ANATOMIE D’UNE CHUTE de Justine Triet
En compétition officielle, Justine Triet revient avec un film de procès au cordeau, porté par la trop rare Sandra Hüller.
Ces dernières années, le cinéma français connait une « Efira-mania », une de ces frénésies cycliques symptomatiques de cette époque où une poignée de noms bankables se retrouvent partout.
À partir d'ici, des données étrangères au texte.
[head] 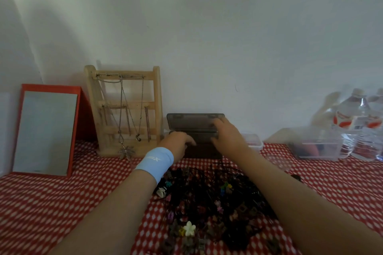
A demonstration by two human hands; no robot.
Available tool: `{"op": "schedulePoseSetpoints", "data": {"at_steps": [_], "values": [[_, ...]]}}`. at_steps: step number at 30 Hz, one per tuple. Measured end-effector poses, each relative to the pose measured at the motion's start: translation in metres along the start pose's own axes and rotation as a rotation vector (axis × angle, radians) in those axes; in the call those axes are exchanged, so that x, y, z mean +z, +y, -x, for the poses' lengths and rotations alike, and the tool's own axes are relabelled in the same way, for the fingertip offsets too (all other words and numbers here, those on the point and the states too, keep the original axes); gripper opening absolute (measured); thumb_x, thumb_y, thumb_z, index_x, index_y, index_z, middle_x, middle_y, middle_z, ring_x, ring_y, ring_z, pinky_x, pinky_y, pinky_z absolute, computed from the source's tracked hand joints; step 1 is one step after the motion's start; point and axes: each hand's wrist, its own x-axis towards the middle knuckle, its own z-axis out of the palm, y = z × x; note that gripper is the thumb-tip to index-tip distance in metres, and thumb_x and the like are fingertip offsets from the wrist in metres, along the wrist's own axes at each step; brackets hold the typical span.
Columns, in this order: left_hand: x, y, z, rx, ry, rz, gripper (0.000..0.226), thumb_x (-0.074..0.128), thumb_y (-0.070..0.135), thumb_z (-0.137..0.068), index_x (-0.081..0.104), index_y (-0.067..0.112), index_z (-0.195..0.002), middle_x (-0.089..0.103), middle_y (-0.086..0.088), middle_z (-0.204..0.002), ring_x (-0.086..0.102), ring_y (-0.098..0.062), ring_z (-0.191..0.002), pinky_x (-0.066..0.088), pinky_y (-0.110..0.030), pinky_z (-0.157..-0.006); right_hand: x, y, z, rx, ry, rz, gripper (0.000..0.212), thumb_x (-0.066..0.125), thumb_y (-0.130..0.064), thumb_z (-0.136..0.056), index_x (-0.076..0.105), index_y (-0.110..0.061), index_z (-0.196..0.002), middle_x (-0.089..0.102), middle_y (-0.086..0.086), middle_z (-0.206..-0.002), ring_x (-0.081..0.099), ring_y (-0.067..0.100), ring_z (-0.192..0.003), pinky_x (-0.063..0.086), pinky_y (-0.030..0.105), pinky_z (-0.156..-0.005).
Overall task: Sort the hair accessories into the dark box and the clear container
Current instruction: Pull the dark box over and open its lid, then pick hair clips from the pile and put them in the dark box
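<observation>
Red-framed mirror at the tabletop's far left corner, wooden stand hung with necklaces beside it, water bottles far right corner, red dotted tablecloth.

The person was bare-armed, with a light-blue wristband on the left wrist bearing a small white logo, seemingly lettering.

Front of dark box hidden by left hand and right hand; grips unreadable. Right hand also covers part of clear container. Right edge cuts bottles. Accessory pile blurred.
</observation>
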Motion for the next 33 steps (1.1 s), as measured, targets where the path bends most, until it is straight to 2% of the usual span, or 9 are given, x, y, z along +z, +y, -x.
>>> {"op": "schedulePoseSetpoints", "data": {"at_steps": [2, 6, 11, 17, 20, 23, 27, 30, 33], "values": [[0.000, -0.002, 0.002, -0.003, 0.024, 0.024, 0.040, 0.048, 0.001, -0.096, 0.066, 0.024, -0.123, 0.061, -0.004, -0.131, 0.056, -0.024, -0.120, 0.044, -0.033, -0.102, -0.001, 0.000, 0.002, -0.010, -0.075, 0.011, 0.048, 0.071, -0.012, -0.086, 0.055, -0.014, -0.131, 0.052, 0.007, -0.136, 0.057, 0.028, -0.115, 0.049, 0.039, -0.097], [-0.003, -0.010, 0.008, 0.023, 0.018, 0.133, 0.043, 0.047, -0.003, -0.095, 0.071, 0.028, -0.113, 0.064, 0.003, -0.127, 0.058, -0.018, -0.118, 0.041, -0.022, -0.096, -0.004, -0.006, 0.002, -0.002, -0.084, 0.037, 0.052, 0.059, -0.007, -0.091, 0.051, -0.013, -0.143, 0.047, 0.011, -0.146, 0.052, 0.031, -0.128, 0.044, 0.039, -0.106], [-0.004, -0.010, 0.016, 0.048, -0.031, 0.142, 0.037, 0.049, 0.009, -0.096, 0.070, 0.034, -0.114, 0.062, 0.008, -0.129, 0.057, -0.015, -0.118, 0.044, -0.025, -0.097, 0.001, -0.006, 0.001, 0.041, -0.250, 0.096, 0.057, 0.060, -0.015, -0.093, 0.046, -0.019, -0.148, 0.018, 0.008, -0.164, 0.043, 0.032, -0.138, 0.040, 0.043, -0.111], [0.000, -0.011, 0.006, 0.088, 0.074, 0.197, 0.038, 0.045, 0.006, -0.097, 0.074, 0.030, -0.104, 0.057, 0.006, -0.129, 0.049, -0.017, -0.123, 0.036, -0.028, -0.105, -0.001, 0.006, -0.006, -0.006, -0.293, 0.148, 0.061, 0.062, -0.023, -0.092, 0.043, -0.029, -0.150, 0.017, 0.002, -0.165, 0.025, 0.029, -0.146, 0.028, 0.047, -0.118], [0.008, -0.016, -0.002, 0.045, 0.239, 0.106, 0.037, 0.050, 0.013, -0.095, 0.062, 0.030, -0.125, 0.042, 0.002, -0.143, 0.028, -0.021, -0.136, 0.022, -0.034, -0.113, 0.001, 0.006, -0.005, -0.014, -0.287, 0.136, 0.062, 0.063, -0.025, -0.091, 0.043, -0.030, -0.149, 0.017, 0.002, -0.164, 0.026, 0.030, -0.144, 0.030, 0.049, -0.116], [0.017, -0.020, -0.008, -0.056, 0.038, 0.026, 0.049, 0.044, 0.030, -0.100, 0.037, 0.031, -0.148, 0.020, 0.001, -0.160, 0.016, -0.026, -0.145, 0.018, -0.040, -0.117, 0.001, 0.003, -0.006, -0.010, -0.309, 0.164, 0.065, 0.063, -0.024, -0.092, 0.037, -0.030, -0.152, 0.015, 0.003, -0.164, 0.025, 0.031, -0.144, 0.030, 0.050, -0.116], [0.019, -0.024, -0.004, -0.053, -0.009, 0.036, 0.051, 0.038, 0.036, -0.102, 0.029, 0.028, -0.152, 0.016, 0.002, -0.162, 0.016, -0.025, -0.147, 0.018, -0.043, -0.119, -0.006, -0.010, -0.004, -0.030, -0.287, 0.225, 0.067, 0.061, -0.027, -0.094, 0.032, -0.029, -0.154, 0.027, 0.008, -0.160, 0.033, 0.032, -0.141, 0.032, 0.047, -0.113], [0.005, -0.024, 0.008, -0.004, 0.133, 0.087, 0.045, 0.043, 0.032, -0.102, 0.042, 0.023, -0.146, 0.035, -0.001, -0.154, 0.029, -0.023, -0.141, 0.023, -0.037, -0.116, -0.018, -0.031, -0.001, -0.097, -0.197, 0.139, 0.044, 0.062, -0.027, -0.094, 0.055, -0.027, -0.138, 0.050, 0.005, -0.140, 0.048, 0.026, -0.127, 0.042, 0.044, -0.106], [-0.015, -0.025, 0.027, 0.036, 0.255, 0.144, 0.023, 0.050, 0.025, -0.098, 0.061, 0.025, -0.119, 0.061, 0.005, -0.117, 0.055, -0.015, -0.108, 0.043, -0.027, -0.089, -0.032, -0.056, 0.002, -0.160, -0.196, 0.036, 0.018, 0.062, -0.024, -0.093, 0.072, -0.026, -0.108, 0.068, -0.004, -0.109, 0.062, 0.017, -0.102, 0.053, 0.035, -0.088]]}}
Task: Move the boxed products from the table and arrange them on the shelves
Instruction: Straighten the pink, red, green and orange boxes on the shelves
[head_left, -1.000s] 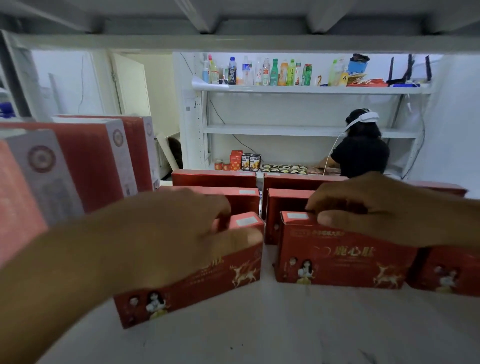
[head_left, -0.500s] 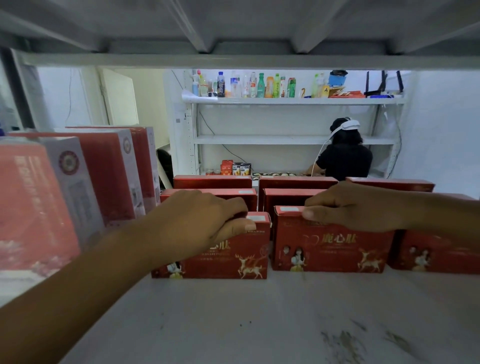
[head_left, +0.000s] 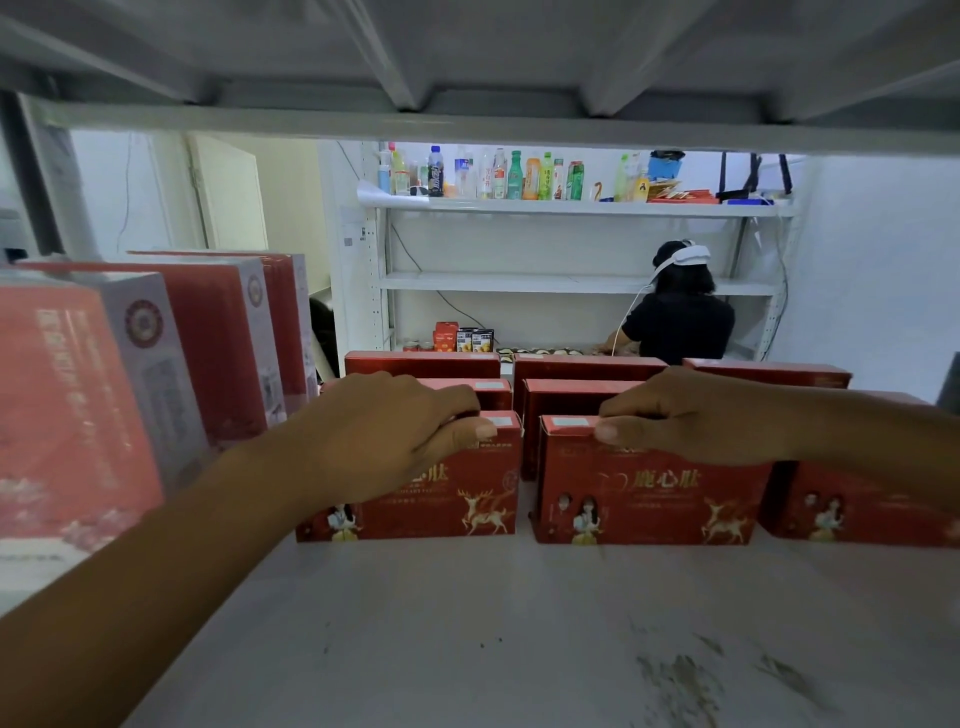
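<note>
I look into a white shelf (head_left: 467, 623). Two red boxes with a gold deer stand upright side by side at its middle. My left hand (head_left: 384, 436) grips the top edge of the left red box (head_left: 457, 499). My right hand (head_left: 696, 415) grips the top edge of the right red box (head_left: 649, 499). A third such box (head_left: 857, 509) stands further right, partly hidden by my right forearm. More red boxes (head_left: 571, 369) stand in rows behind them.
Tall red-and-white boxes (head_left: 156, 364) stand packed along the left side. The shelf above (head_left: 467, 124) hangs low overhead. Beyond, a person in black (head_left: 675, 322) faces a white rack (head_left: 571, 283) with bottles (head_left: 493, 176).
The left box was tilted and nearer me; my left hand has pushed it back and stood it square beside the right box. My view has pulled back slightly.
</note>
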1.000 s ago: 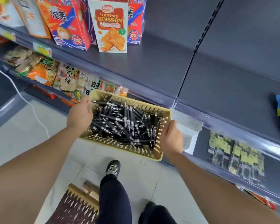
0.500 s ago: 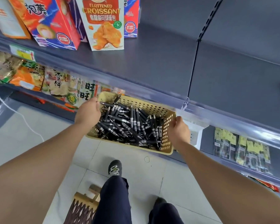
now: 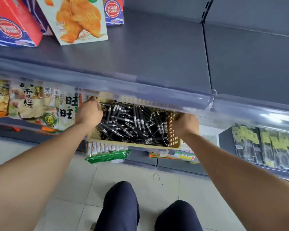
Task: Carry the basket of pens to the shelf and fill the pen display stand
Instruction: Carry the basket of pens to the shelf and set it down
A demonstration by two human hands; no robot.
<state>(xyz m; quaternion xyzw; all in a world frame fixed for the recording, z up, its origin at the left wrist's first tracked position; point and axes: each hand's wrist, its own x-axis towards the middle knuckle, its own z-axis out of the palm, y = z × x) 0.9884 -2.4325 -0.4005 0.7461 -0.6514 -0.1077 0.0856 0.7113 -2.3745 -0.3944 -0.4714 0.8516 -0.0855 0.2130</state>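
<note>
One basket (image 3: 173, 130) of countless black pens (image 3: 132, 124), two hands, left (image 3: 88, 112) and right (image 3: 187, 124), clasped on its ends.

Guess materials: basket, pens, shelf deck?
Basket: likely moulded plastic, matte tan; regular punched holes in the wall, thin smooth rim.
Pens: probably black plastic barrels with shiny silver tips and bands; metal or plated plastic, can't tell.
Shelf deck: looks like painted sheet metal, satin grey, with a glossy clear plastic strip on its front edge.
</note>
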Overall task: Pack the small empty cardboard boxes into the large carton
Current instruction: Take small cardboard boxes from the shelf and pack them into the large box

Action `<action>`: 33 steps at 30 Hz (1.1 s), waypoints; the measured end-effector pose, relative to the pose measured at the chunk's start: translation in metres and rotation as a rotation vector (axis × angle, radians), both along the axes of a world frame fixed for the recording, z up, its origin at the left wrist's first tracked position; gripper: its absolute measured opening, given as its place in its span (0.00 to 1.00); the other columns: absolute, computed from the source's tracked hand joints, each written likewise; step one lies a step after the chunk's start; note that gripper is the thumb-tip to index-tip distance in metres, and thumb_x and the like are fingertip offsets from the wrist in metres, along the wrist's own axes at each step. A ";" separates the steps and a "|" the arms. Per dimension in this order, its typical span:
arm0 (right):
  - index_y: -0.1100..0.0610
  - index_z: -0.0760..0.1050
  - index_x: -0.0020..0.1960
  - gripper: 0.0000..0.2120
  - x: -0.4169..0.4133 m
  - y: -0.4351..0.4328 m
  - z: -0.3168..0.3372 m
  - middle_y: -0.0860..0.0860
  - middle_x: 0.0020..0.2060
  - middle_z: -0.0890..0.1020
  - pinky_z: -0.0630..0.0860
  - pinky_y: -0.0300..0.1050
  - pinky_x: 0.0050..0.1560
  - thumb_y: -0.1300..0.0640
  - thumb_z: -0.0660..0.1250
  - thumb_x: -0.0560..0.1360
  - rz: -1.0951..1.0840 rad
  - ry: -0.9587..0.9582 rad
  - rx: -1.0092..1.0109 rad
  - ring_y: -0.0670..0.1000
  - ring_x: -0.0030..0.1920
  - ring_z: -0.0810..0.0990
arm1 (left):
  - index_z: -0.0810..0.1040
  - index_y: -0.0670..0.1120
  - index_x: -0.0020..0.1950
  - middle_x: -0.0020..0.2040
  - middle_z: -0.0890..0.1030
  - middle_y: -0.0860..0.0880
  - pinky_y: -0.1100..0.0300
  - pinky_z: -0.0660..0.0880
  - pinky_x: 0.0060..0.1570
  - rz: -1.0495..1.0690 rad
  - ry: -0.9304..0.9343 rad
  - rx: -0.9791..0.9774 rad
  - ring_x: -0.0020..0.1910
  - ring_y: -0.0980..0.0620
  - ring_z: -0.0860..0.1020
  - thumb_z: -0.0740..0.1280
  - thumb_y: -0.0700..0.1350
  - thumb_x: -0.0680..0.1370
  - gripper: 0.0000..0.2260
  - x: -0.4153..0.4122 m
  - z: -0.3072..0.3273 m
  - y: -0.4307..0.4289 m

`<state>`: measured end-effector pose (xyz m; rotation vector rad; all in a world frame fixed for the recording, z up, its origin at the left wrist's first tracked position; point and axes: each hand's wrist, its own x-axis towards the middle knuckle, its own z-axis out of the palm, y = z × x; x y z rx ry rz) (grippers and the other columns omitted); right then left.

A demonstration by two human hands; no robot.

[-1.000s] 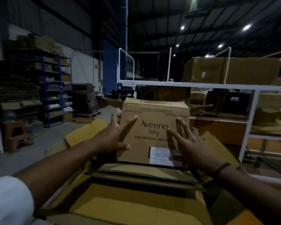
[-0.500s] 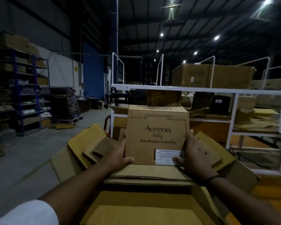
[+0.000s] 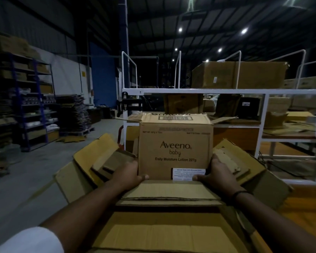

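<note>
Step in hand: Aveeno box (image 3: 175, 148) is held upright, print toward the camera, over the far end of the large carton (image 3: 91, 161). It is judged to be mid-placement and not yet let go.
Box position: frame centre, btwn the carton's flaps, which are spread to lower left and lower right. Its bottom edge is hidden behind a corrugated layer (image 3: 171, 190) just below it, so it can't be told whether it is fully seated.
Grip, left side: the box's lower left edge is gripped by the left hand (image 3: 128, 175), w/ the thumb laid on the front face and the fingers wrapped round the side, out of view.
Grip, right side: the lower right edge is gripped the same way by the right hand (image 3: 217, 175), w/ the thumb touching the white label (image 3: 189, 174).
Done so far: approx. one box is nearly in. The flat cardboard at lower centre may be tops of boxes already packed or only inner flaps; which of these can't be told.
Left to do: the box is to be pushed down and released, then the flaps closed. No other loose small boxes are seen near the hands, so the remaining count can't be judged.
Background: white rack (image 3: 199, 91) across the centre right, and blue shelving (image 3: 35, 106) at left.
</note>
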<state>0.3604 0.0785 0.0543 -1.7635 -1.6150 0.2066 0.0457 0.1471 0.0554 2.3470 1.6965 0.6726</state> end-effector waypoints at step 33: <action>0.51 0.68 0.75 0.25 0.006 -0.007 0.037 0.52 0.71 0.76 0.76 0.51 0.65 0.41 0.60 0.82 -0.111 -0.519 0.251 0.51 0.67 0.76 | 0.87 0.52 0.60 0.59 0.85 0.50 0.52 0.69 0.63 0.027 0.196 0.562 0.65 0.49 0.76 0.68 0.49 0.81 0.11 -0.011 0.079 -0.004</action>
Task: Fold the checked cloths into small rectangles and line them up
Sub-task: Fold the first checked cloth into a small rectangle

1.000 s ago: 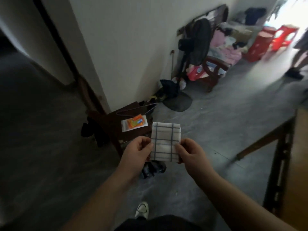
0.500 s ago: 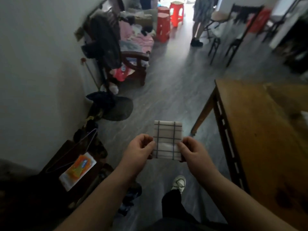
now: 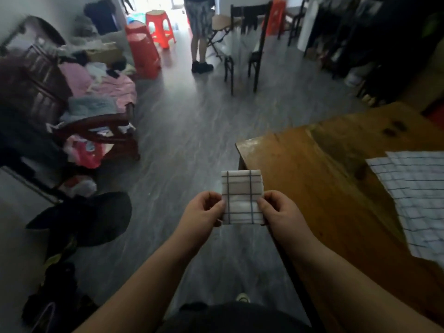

Tout le monde a eu son petit bout de la star belge, estampillée « auteur » mais plus « populaire » que jamais, avec elle, on gagne à tous les coups ou presque. Et Justine Triet n’est pas étrangère au phénomène, l’ayant convoquée dans ses deux très bons derniers films (Victoria puis Sibyl).
Ce coup-ci, elle a la bonne idée de retravailler avec la géniale Allemande Sandra Hüller (révélée par Toni Erdmann) à qui elle avait déjà confié un second rôle marquant de cinéaste un poil tyrannique dans Sibyl. Un choix qui acte aussi un virage plus sec pour la cinéaste. Dans Anatomie d’une chute – à la fois drame familial sur le deuil et film de procès – Hüller incarne une romancière confrontée à la mort sanglante de son mari (Samuel Theis) au pied du chalet de montagne où ils se sont installés avec leur fils de 11 ans, malvoyant. D’emblée, on comprend que la chute du titre ne concerne pas l’héroïne mais bien son mari. Et l’on s’efforce dans un premier temps de reconstituer scientifiquement la trajectoire fatale pour déterminer si on l’a frappé et poussé ou s’il s’est jeté pour en finir. Sandra (c’est aussi le nom de l’écrivaine), elle, ne peut tout simplement pas s’effondrer. En 2h30 de film, le temps long et laborieux de l’enquête pèse de tout son poids sur la mère et son fils.
Justine Triet avance méticuleusement dans l’affaire sans aucun effet de manche, se contentant d’entretenir le doute sur la culpabilité de Sandra. Et glisse habilement son scalpel dans l’histoire de ce couple miné par ses ambitions respectives : elle est une autrice prolifique et à succès qui s’inspire de sa propre vie, lui un écrivain frustré incapable de ne rien produire. Mécanique du fait divers qui s’emballe, description méthodique du travail de la justice (Antoine Reinartz, délicieusement vipère en avocat général), jeux de vases communicants dangereux entre la littérature et la vie… Ce faisant, elle signe sans doute la meilleure adaptation d’Emmanuel Carrère jamais portée à l’écran.